Virginia's Supreme Court struck down a congressional map that voters had narrowly approved just weeks earlier, ruling that Democratic lawmakers violated procedural rules when they sought to place the redistricting plan on the ballot. The decision blocks what would have been a significant Democratic gain and reinforces a growing Republican advantage in map-drawing heading into the midterm elections.
The court found that the Democratic-controlled Legislature initiated their constitutional amendment process too late to satisfy legal requirements. Lawmakers must pass such amendments through two consecutive legislative sessions with an election between them before voters can weigh in. Republicans argued that Democrats moved forward while early voting was already underway for Virginia's 2025 statewide elections, violating the timing rule. Democrats countered that Election Day itself, not the start of early voting, was the relevant threshold, but the court disagreed.
In its ruling, the court wrote that the procedural violation "irreparably undermines the integrity of the resulting referendum vote and renders it null and void." Justice Arthur Kelsey also pushed back against state arguments that the court lacked standing to rule after voters had already spoken, noting that state attorneys had previously argued the opposite when challenging the court's right to intervene before the special election.
The setback comes at a pivotal moment for House control. Democrats need a net gain of at least three seats to reclaim the majority they lost in 2022. The rejected Virginia map would have given them up to four new seats, according to Democratic strategists who designed it. The state will hold midterm elections under the current congressional lines, where Democrats currently hold six of eleven districts.
Virginia spent $5 million administering the April special election on the redistricting question, with tens of millions more spent on advertising campaigns. Over 3 million voters participated, supporting the map by a narrow three-point margin.
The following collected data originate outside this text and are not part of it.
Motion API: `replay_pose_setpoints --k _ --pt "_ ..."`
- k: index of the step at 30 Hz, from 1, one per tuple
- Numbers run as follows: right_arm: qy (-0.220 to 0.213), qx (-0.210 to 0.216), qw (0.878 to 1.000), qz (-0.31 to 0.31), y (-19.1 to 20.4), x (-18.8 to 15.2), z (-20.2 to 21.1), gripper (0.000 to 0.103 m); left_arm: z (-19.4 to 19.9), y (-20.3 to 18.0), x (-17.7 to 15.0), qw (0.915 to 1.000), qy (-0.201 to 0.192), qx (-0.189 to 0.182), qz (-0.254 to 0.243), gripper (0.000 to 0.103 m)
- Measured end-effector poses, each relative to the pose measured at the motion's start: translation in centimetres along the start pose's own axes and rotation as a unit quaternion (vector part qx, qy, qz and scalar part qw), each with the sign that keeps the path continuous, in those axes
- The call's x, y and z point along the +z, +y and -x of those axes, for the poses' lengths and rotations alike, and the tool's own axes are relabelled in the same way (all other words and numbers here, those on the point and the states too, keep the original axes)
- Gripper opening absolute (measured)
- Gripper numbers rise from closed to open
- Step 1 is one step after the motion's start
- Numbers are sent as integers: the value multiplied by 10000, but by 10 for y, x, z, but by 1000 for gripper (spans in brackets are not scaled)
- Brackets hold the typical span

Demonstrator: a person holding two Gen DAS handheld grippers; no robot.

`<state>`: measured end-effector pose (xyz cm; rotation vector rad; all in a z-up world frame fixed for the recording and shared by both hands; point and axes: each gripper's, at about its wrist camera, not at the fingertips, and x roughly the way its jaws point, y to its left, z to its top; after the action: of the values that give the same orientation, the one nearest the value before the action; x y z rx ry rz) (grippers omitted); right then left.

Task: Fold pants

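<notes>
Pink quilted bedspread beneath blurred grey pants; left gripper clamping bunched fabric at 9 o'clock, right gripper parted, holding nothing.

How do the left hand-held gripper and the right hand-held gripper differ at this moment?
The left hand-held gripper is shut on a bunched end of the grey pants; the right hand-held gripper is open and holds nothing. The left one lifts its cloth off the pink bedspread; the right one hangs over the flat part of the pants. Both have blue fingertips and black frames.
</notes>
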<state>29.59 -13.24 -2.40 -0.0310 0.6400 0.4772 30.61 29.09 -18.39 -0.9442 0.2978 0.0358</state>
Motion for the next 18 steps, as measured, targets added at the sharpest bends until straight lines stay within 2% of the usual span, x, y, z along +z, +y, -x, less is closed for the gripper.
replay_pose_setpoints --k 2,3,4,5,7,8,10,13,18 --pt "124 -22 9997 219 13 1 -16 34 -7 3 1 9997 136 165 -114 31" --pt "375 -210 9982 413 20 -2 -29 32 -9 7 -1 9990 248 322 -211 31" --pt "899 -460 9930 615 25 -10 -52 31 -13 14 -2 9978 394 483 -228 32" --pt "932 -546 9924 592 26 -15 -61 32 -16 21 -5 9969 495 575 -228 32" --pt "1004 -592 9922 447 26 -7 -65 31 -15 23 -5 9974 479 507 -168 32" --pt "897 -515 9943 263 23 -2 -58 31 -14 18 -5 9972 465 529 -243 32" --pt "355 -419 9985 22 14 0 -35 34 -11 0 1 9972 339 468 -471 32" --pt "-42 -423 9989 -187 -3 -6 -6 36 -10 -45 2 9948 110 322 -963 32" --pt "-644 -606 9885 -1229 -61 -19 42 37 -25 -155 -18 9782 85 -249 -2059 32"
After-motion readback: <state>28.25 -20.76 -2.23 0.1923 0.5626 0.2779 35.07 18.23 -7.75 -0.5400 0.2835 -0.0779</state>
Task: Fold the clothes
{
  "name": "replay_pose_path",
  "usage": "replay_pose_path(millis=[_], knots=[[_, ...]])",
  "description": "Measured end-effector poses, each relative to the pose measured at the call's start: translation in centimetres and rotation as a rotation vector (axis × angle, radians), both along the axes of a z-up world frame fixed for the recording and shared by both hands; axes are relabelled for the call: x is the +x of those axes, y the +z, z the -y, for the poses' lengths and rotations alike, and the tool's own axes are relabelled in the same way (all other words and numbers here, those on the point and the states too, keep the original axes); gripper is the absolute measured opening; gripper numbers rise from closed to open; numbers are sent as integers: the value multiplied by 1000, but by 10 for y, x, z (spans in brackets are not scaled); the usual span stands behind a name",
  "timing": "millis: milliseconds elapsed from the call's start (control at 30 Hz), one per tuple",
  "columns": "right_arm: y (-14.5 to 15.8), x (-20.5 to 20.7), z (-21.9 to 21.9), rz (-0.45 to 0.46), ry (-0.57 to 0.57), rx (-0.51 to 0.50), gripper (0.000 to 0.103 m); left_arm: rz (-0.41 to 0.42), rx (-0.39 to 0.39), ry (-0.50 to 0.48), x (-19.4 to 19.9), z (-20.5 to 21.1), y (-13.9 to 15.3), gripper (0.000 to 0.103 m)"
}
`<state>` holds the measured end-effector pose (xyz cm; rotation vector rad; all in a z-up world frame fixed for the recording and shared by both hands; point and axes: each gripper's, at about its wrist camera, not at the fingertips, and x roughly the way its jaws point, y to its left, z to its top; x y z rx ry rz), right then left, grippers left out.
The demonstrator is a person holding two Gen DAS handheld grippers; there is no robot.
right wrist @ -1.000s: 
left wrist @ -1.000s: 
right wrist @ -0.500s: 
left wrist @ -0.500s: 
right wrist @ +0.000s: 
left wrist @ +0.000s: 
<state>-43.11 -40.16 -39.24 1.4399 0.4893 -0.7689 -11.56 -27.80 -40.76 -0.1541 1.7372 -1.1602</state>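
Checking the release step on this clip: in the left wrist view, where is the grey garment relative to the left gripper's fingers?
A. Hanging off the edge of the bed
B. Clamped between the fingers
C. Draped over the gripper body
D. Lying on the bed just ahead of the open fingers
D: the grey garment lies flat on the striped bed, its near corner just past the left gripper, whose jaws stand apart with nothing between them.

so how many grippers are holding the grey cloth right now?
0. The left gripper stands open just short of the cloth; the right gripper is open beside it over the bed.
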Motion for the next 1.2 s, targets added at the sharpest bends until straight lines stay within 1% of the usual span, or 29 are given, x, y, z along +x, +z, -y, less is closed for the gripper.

Virginians for Fair Maps, the group that opposed the referendum, celebrated the outcome. Co-chairs Jason Miyares, the Republican former state attorney general, and Eric Cantor, the Republican former U.S. House majority leader, issued a statement praising the decision as vindication of the 2020 voter approval of an independent redistricting commission. "Virginians spoke loud and clear that voters should pick their elected officials, not the other way around," they said.
U.S. House Minority Leader Hakeem Jeffries condemned the court action, calling it "an unprecedented and undemocratic action that cannot stand" and vowing to explore options to overturn the decision. Virginia House Speaker Don Scott, a Democratic architect of the redistricting effort, said his caucus respects the court but emphasized that the effort was ultimately about whether voter voices matter at the ballot box.
The Virginia ruling reflects a broader Republican edge in the redistricting wars. Across six states with redrawn maps so far, Republicans stand to gain as many as fourteen House seats compared to six for Democrats. The U.S. Supreme Court's recent decision overturning restrictions on racial gerrymandering under the Voting Rights Act has further shifted the playing field in GOP favor. Democrats initiated their Virginia redistricting campaign last fall after President Donald Trump urged Republican-led states to redraw their maps aggressively. Trump praised Friday's Virginia court decision on Truth Social as a "Huge win for the Republican Party, and America."
Author Sarah Mitchell: "The court's technical ruling masks a political earthquake: millions of Virginians went to the polls and were overruled, and Democrats are left scrambling for a state they should have won."